India exhausted all its diplomatic energies to get into NSG although, the forebodings say sooner or later our democracy and our credentials as a peace loving nation will get us there. India’s membership of the prestigious Nuclear Supply Group did not come through this time again in Seoul, nonetheless the contentions of China blocking India’s membership did not have takers.

Being a part of the NSG will not just position India into the elite club and open the door for a lot of commerce it will  enhance its status in the region along with the say on nuclear business. NSG can be a source of legitimacy for a nuclear-armed state outside of the NPT. Having the right credentials of nonproliferation and no first use policy as opposed to its neighbor Pakistan, that is a world acclaimed rogue state in itself with overt intention and aggressive track record, India has earlier too in 2008 qualified for a membership though temporary. China just made it difficult on the pretext that India is not a part of the NPT signatories.  At the same time China beaten in the MTCR race is bound to see that India having got into it, does not find a place anywhichways in the NSG.

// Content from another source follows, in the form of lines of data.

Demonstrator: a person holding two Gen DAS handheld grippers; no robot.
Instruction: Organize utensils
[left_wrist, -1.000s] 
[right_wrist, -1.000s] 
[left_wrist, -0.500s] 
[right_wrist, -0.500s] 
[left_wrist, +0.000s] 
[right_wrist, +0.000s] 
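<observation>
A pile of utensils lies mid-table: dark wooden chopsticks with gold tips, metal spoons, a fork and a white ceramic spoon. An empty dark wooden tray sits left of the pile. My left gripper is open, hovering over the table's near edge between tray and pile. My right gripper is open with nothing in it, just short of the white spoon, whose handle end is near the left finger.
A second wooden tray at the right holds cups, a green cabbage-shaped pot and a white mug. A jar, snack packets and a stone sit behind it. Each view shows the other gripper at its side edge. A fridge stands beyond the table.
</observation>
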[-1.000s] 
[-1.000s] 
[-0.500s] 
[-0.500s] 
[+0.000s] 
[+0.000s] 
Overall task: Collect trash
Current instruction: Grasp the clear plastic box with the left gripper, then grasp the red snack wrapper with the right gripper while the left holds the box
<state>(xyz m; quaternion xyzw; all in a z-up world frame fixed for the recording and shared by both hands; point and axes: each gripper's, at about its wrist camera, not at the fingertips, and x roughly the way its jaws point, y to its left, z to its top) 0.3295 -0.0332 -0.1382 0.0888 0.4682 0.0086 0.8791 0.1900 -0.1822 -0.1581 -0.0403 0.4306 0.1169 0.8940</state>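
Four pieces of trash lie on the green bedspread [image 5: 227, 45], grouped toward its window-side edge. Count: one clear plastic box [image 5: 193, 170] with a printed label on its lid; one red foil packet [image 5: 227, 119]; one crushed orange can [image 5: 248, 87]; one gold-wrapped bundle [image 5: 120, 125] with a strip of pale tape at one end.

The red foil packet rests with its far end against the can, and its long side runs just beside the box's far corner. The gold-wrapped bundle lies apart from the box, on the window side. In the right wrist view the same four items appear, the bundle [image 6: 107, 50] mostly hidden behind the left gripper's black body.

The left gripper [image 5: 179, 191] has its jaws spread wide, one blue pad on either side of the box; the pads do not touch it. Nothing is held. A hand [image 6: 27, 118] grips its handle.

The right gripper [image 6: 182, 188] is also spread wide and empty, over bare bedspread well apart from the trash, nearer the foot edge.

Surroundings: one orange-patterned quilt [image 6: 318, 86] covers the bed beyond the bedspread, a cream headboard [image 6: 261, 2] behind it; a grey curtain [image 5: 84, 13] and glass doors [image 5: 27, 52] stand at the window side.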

The Seoul plenary which was the latest meet on the NSG issue had countries divided not on the membership issue but on the road to be taken for the induction of India. Ireland, Austria and New Zealand were keen on the procedural part of India’s membership giving it a softer dimension. Switzerland and Mexico too joined the US in supporting India's bid.  A lone China refused to budge playing a spoil sport, as China is always. Interestingly not many know that before the Vienna meet Pakistan had written to 17 countries to oppose India’s membership although India’s Foreign office had made it official that India is ok with Pakistan joining the group.    

Although the earlier stand of China of NPT members solely being members of NSG had a more principled overtone but now the concern is more of opposing India’s membership for the sake of  keeping India out and keeping Pakistan etched with India.  Beijing’s ‘non-NPT’ argument is not so much a matter of principle as it is resistance to India being granted the same privileges as China which is an NPT signatory.

To the grudge of the opponents, the advantages that India derives from NSG membership will leapfrog it into the league of other advanced nations. NSG membership would give India greater access to the international nuclear market that we are devoid of. It will essentially increase India's access to state-of-the-art technology from the other 47 members of the Group, as well. It will also mean that India will have far greater access to uranium than it does currently under its 2008 agreement with the US and African countries. India can begin to commercially produce nuclear power equipment, which it can then even sell to other countries. With access to state-of-the-art nuclear technologies, it can maximize its production benefits. Access to technology and being allowed to produce nuclear equipment will give a boost to the Make in India programme of Modi led government. That will boost economic growth in India, create more jobs and even lead to a whole new IT-industry segment that India can leverage. With India committed to meeting its climate change goals by reducing dependence on fossil fuels, India needs to step up nuclear power production. NSG membership will help India greatly in doing so. Not to forget, if India gets NSG membership, it can prevent Pakistan from getting it, very similar to the manner in which China is blocking India from becoming a member. Added to it are the perks and benefits that China enjoys.    

Other than China, Pakistan opposing, New Zealand softened its stand as it warms up to India for bilateral arrangements insisting more on the procedural part of the inclusion. The other 46 members are certain to resist as Pakistan with its image is seen as proliferator of nuclear-weapons technology to Iran, Libya and North Korea. Then America, which is selling us Westinghouse nuclear power plants, is our flag bearer once again. As for why America may be interested in vouching for India is because America eyes access to our huge defense and high-technology market, and seeks to build us up as a responsible counter-weight to China. In the past China has gone ahead with its nuclear cooperation programme with Pakistan, going as far as violating the NSG guidelines.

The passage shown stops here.